Following hot on the heels of the bat preacher is this study reported at Science Daily- What would Batman eat? How the use of admirable role models could help children make healthy choices.

Bringing this Bat-section to a conclusion with a question: Is Batman a Skeptic too?

More from the excellent resource Science Daily with this piece that challenges the conventional wisdom of the five second contamination rule for food that’s dropped on the floor.

Crop circles are so yesterday. Have a look at these unbelievable works of art. Wow! They are so complex; they must have been made by aliens, ahem, local farmers.

Here’s a song from The Phenomenauts to flush out that annoying Eagles track that’s been milling around your brain from earlier: I’m with Neil.

Irony corner: Following up on the fifty shades of grey replaces bibles story from last week, a vicar condemns the hotel for replacing the bible with an erotic horror novel.
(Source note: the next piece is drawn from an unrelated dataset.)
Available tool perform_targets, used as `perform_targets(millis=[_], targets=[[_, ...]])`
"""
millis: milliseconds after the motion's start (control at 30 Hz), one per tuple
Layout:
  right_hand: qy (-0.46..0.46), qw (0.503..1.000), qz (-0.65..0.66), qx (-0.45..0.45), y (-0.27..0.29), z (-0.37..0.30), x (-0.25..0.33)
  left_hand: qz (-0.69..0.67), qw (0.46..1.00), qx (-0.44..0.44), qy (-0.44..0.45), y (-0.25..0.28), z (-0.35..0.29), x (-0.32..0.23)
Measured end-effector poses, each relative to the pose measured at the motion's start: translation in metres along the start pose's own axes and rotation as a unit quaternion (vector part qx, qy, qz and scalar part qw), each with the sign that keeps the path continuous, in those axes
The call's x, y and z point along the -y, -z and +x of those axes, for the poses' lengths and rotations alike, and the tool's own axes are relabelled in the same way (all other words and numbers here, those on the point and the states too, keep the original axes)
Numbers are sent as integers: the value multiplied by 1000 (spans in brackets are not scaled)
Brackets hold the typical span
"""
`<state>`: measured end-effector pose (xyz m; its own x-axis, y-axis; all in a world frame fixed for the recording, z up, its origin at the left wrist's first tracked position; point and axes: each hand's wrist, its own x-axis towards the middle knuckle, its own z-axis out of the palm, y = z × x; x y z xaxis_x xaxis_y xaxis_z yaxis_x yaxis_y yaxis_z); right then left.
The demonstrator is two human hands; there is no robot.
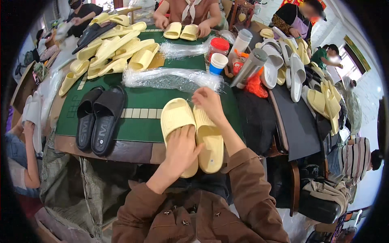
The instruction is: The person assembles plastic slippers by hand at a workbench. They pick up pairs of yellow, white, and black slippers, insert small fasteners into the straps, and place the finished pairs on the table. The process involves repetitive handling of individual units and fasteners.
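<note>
A pair of pale yellow slide slippers stands side by side at the table's near edge, straps away from me. My left hand [180,148] is in the left slipper [177,114], fingertips reaching under its strap and thumb spread toward the right slipper [211,150]. My right hand [207,103] is closed in a pinch at the toe end of the right slipper; whatever is between its fingers is too small to make out. Just beyond lies a bundle of thin clear plastic strands [172,79]. To the left rests a pair of black slides [107,121].
Yellow slippers [115,46] are heaped at the far left of the green mat [142,94]. A blue-and-white cup [218,64], a red-lidded jar [219,46] and bottles [251,67] stand at right, near grey slippers [272,67]. Across the table, another person holds yellow slippers [181,31].
</note>
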<state>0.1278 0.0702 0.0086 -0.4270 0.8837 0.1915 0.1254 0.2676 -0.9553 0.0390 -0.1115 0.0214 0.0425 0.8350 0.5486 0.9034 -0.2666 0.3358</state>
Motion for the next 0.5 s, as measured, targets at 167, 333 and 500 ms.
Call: perform_targets(millis=[167,333,500], targets=[[29,999,40,-22,0,-5,5,-134,976,35,167,29,50,18],[72,997,17,-34,-14,-10,5,-164,973,-23,161,-46,89,86],[83,995,-32,-50,-12,-17,1,-260,955,-13,145,-62,90,85]])
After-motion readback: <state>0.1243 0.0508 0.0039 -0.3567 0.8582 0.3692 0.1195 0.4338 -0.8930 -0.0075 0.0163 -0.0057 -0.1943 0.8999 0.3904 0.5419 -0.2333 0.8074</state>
At the suggestion that the Bible contained as many sexual references as Fifty Shades, the vicar responds with "You can choose bits out of the Bible and take it out of context I suppose,” Hmmm.
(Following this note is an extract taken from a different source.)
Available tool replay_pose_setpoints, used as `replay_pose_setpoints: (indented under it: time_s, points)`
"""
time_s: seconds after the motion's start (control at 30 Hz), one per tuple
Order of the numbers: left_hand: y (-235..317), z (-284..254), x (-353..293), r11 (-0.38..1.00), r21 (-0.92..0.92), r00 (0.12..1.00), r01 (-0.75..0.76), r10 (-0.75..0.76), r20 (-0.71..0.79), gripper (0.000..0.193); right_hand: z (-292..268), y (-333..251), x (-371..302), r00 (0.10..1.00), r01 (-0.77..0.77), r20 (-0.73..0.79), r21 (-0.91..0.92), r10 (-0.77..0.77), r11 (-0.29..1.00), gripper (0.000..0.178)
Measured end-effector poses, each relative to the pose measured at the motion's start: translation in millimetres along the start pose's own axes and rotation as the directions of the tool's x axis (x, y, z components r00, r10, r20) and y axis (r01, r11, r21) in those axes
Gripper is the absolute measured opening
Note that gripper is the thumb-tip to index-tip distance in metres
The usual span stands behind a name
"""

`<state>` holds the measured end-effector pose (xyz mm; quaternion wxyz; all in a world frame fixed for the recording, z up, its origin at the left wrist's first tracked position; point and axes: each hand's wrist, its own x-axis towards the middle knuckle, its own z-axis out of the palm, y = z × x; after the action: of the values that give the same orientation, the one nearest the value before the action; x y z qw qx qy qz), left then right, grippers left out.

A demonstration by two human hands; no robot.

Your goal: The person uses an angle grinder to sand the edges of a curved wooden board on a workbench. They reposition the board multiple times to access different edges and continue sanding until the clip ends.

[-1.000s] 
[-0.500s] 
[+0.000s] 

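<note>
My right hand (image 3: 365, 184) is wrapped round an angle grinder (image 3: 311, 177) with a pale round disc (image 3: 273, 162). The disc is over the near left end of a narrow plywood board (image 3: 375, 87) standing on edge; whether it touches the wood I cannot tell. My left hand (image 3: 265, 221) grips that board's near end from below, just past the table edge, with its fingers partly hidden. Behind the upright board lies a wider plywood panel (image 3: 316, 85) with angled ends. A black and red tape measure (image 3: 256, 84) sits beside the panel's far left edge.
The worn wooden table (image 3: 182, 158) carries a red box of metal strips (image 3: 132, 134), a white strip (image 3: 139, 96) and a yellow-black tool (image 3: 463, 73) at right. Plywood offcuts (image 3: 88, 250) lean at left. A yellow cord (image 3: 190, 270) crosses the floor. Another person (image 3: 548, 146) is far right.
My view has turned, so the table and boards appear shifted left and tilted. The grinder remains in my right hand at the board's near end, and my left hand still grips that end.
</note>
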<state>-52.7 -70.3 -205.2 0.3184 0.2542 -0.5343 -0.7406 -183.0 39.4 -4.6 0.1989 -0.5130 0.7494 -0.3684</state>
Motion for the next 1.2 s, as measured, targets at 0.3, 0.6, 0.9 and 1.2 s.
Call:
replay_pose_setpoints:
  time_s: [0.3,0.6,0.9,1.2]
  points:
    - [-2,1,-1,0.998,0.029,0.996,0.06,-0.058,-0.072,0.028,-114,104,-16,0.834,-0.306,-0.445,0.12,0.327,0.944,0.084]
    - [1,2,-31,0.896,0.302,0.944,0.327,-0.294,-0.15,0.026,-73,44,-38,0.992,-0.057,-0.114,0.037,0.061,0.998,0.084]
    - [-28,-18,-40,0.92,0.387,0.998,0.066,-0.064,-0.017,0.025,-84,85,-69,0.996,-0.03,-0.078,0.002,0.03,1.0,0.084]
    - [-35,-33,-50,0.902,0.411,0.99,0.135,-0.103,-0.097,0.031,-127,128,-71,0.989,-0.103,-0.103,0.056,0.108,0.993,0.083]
Dr. Peter Boghossian's May 6th public lecture, "Faith: Pretending to know things you don't know". Is it possible to have a meaningful and purposeful life without faith pretending to know things that you don't know"? Worth watching.

The toxic Westboro Baptist Church threatened to picket the vigil for the Aurora shootings but failed to show up after trolling victims with Photoshopped taunts and tweets on twitter.

Is there anything that can't be explained with LEGO? (pdf): Particle Physics anyone?

MRI scans – fascinating. Just been for one followed by a trip to my local cycle shop where they tried to sell me one of these things for £20 – “which really work”, according to the grinning chorus behind the counter. Grrr. Feel my skeptical wrath shop assistants. Actually my response was more along the lines of this, but to no avail. Probably best to get my Shimano spares online in future.

A Camera That Sees Your True Colours? Oh good grief. Have a look if you must. I’m not wasting any more words on it.

Here’s this week’s collection of space articles: take a tour of the moon courtesy of NASA's Lunar Reconnaissance Orbiter; Space smells of raspberries, rum, metal and meat – yummy!, and from National Geographic: Best Satellite Pictures: Winning "Earth as Art" Shots From NASA. Lovely.

A fascinating story now from the New York Times: Are you responsible for your behaviour if your brain “made you do it”? How attributions of blame can be altered simply by giving psychological or neurological explanations for the same behaviour.

Kamikaze termites: Sudden, toxic self-rupture is a mutually destructive move in fights with enemies of the South American termites.

Let’s finish this Round-up how we started with a final article on evolution: Using a process called paleo-experimental evolution, Georgia Tech researchers have resurrected a 500-million-year-old gene from bacteria and inserted it into modern-day Escherichia coli bacteria (E. coli). Jurassic Petri Dish-The Movie doesn’t quite have the same ring to it.

Don’t forget we have our open-mic night on September 26th, details to be announced very soon.

See you on the 8th.

This week’s Round-up was compiled by SitP regular Roy Beddowes.

4 comments:

notjarvis said...
This comment has been removed by the author.
notjarvis said...
This comment has been removed by the author.
notjarvis said...

Nice round up, with lots of fun/interesting links, thanks.

Minor point, - why do all the links appear in black rather than blue? Makes them a little hard to find.

Thanks again!
nj

Patrick Redmond said...

Hi Nj, It was due to some problems with blogger and transporting the blog in. We'll make sure they are more clear in the future.